Alternatively, tests can be run using ReTestItems.jl directly, which supports running individual tests. For example:

julia> using ReTestItems

julia> runtests("test/azure_api_tests.jl"; name="AzureCredentials")

If OBJECT_STORE_LIB is set, then running tests locally will use the specified local build of the object_store_ffi library, rather than the version installed by object_store_ffi_jll.jl. This is useful for testing out changes to object_store_ffi.

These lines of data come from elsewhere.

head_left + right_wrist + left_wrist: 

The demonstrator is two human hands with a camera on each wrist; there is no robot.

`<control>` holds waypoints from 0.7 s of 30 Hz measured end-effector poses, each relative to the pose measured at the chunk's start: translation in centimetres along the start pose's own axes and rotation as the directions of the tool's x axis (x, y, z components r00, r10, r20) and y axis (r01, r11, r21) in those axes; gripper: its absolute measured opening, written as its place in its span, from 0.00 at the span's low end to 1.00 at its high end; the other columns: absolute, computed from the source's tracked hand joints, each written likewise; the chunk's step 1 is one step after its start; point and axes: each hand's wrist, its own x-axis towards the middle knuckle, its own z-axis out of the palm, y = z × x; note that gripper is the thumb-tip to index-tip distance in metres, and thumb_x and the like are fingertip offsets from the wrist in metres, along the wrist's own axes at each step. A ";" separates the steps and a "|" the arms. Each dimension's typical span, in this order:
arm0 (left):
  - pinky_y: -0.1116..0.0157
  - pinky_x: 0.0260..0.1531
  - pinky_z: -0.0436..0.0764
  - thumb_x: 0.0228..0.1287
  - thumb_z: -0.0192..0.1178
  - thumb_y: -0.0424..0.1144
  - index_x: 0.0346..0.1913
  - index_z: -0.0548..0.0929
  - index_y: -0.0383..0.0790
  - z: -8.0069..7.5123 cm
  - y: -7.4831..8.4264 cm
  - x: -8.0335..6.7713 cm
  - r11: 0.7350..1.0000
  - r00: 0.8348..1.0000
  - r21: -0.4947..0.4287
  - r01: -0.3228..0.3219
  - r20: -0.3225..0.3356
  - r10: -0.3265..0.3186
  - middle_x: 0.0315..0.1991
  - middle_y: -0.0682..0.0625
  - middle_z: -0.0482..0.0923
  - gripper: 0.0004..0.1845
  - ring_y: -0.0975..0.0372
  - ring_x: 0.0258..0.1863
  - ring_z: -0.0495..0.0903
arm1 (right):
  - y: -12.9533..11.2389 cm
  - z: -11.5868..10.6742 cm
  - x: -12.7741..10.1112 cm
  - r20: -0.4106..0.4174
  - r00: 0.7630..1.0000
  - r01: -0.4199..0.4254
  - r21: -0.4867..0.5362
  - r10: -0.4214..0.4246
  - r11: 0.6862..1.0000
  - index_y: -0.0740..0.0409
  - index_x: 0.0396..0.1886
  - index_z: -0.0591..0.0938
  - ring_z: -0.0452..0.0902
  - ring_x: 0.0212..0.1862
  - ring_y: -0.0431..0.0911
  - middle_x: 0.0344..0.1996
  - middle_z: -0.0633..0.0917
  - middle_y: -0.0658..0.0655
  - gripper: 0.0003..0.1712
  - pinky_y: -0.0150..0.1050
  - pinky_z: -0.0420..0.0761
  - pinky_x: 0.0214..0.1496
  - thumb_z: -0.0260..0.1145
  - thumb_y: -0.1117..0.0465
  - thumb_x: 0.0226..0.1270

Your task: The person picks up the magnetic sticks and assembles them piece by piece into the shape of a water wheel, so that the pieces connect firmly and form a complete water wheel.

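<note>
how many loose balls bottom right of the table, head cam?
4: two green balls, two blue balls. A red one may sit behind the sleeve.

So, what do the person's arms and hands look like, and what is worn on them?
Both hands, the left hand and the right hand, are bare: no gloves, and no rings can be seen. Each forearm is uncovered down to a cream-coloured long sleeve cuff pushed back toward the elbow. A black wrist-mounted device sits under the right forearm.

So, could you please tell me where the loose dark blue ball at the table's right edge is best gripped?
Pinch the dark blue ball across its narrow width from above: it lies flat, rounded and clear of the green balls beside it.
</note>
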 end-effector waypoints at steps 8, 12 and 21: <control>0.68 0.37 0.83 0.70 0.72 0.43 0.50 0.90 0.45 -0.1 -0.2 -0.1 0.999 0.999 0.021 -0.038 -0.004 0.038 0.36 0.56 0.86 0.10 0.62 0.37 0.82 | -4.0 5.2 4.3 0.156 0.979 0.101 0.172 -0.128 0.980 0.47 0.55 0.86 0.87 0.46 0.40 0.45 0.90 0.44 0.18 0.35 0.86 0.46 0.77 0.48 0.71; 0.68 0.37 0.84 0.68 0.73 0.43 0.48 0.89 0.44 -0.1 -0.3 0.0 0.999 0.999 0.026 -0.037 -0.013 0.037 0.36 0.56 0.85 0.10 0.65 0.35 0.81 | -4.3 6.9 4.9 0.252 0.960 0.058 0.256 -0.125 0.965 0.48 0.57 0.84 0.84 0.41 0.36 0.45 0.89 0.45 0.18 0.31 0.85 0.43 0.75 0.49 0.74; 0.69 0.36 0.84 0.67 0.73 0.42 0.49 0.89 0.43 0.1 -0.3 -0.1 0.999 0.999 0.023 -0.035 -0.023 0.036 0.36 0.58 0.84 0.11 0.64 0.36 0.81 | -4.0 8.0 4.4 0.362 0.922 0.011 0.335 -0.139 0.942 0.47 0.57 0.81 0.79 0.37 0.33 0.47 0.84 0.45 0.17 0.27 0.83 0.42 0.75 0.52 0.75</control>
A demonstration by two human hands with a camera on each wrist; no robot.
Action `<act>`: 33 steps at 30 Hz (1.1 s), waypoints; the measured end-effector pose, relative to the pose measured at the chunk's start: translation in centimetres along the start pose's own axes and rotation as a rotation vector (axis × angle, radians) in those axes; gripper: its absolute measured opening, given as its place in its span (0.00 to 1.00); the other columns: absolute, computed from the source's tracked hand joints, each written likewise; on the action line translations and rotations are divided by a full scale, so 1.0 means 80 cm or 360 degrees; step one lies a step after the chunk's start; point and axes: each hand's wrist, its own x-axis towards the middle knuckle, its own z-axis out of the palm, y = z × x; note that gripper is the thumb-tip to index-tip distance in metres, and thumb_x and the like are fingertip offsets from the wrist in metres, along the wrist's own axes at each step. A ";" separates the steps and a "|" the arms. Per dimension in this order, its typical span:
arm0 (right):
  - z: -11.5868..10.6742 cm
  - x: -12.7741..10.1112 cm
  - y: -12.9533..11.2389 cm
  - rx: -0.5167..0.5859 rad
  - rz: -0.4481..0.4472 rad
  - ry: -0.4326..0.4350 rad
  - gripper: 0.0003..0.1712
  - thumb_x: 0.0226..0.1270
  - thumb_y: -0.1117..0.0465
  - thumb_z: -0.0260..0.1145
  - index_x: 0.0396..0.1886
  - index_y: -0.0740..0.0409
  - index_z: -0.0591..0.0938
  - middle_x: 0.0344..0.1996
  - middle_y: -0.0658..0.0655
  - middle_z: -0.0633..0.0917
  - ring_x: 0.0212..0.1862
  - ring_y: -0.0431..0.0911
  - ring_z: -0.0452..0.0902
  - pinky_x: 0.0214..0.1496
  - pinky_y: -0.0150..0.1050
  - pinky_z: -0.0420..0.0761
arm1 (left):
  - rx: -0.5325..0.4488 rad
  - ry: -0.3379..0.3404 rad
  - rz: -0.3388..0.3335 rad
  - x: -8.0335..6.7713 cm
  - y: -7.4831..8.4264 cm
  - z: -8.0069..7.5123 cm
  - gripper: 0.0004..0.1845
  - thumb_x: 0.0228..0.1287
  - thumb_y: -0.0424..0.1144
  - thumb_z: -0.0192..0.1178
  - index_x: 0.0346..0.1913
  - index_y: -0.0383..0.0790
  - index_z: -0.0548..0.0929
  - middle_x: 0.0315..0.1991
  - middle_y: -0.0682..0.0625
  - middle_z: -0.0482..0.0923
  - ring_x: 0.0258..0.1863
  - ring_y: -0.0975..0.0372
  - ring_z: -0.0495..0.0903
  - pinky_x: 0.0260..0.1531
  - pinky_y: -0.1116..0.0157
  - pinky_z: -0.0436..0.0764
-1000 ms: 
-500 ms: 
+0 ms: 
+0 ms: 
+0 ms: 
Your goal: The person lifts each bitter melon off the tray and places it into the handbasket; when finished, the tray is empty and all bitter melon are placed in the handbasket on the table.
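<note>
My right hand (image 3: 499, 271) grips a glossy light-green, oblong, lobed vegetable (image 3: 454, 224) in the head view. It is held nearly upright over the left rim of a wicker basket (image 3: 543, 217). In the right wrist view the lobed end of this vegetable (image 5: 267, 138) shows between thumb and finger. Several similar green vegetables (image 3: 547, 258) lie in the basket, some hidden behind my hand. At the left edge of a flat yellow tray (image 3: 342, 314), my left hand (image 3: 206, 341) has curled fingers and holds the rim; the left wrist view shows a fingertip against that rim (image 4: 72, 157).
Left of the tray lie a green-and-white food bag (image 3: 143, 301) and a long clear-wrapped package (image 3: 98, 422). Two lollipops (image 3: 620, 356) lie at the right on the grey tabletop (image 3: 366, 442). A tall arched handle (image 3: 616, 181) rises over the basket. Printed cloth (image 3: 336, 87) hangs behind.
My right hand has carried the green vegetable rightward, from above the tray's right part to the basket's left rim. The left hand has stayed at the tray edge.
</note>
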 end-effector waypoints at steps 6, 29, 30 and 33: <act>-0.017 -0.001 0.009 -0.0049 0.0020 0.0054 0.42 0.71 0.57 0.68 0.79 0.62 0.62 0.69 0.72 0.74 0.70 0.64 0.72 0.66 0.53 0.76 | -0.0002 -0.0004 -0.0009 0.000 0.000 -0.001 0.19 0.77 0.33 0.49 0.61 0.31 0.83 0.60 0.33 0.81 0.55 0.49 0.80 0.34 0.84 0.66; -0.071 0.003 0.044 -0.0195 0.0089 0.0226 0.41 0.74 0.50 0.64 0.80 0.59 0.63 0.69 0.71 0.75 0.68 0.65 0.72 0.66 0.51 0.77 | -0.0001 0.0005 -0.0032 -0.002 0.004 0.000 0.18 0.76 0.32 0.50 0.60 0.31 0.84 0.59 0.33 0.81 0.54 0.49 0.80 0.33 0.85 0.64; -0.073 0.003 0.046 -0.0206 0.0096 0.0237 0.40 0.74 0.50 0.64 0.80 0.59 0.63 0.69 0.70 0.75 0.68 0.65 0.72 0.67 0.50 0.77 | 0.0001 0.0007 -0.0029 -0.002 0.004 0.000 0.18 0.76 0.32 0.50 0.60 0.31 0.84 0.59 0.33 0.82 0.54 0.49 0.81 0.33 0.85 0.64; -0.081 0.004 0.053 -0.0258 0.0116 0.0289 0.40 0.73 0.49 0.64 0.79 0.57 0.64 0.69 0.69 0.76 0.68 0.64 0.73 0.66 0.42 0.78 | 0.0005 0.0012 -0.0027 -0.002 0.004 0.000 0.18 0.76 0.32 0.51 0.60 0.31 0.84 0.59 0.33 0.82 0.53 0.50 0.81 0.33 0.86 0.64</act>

Adding new tests is done by writing test code in a @testitem in a file suffixed *_tests.jl. See the existing tests or the ReTestItems documentation for examples.

Release Process

New releases of RustyObjectStore.jl can be made by incrementing the version number in the Project.toml file following Semantic Versioning, and then commenting on the commit that should be released with @JuliaRegistrator register (see example). The JuliaRegistrator bot will reply to the comment and automatically open a PR to the General package registry, that should then automatically be merged within a few minutes. Once that PR to General is merged the new version of RustyObjectStore.jl is available, and the TagBot Github Action will make add a Git tag and a GitHub release for the new version.

RustyObjectStore.jl uses the object_store_ffi library via depending on object_store_ffi_jll.jl which installs pre-built binaries. So when a new release of object_store_ffi is made, we need there to be a new release of object_store_ffi_jll.jl before we can make a release of RustyObjectStore.jl that uses the latest object_store_ffi.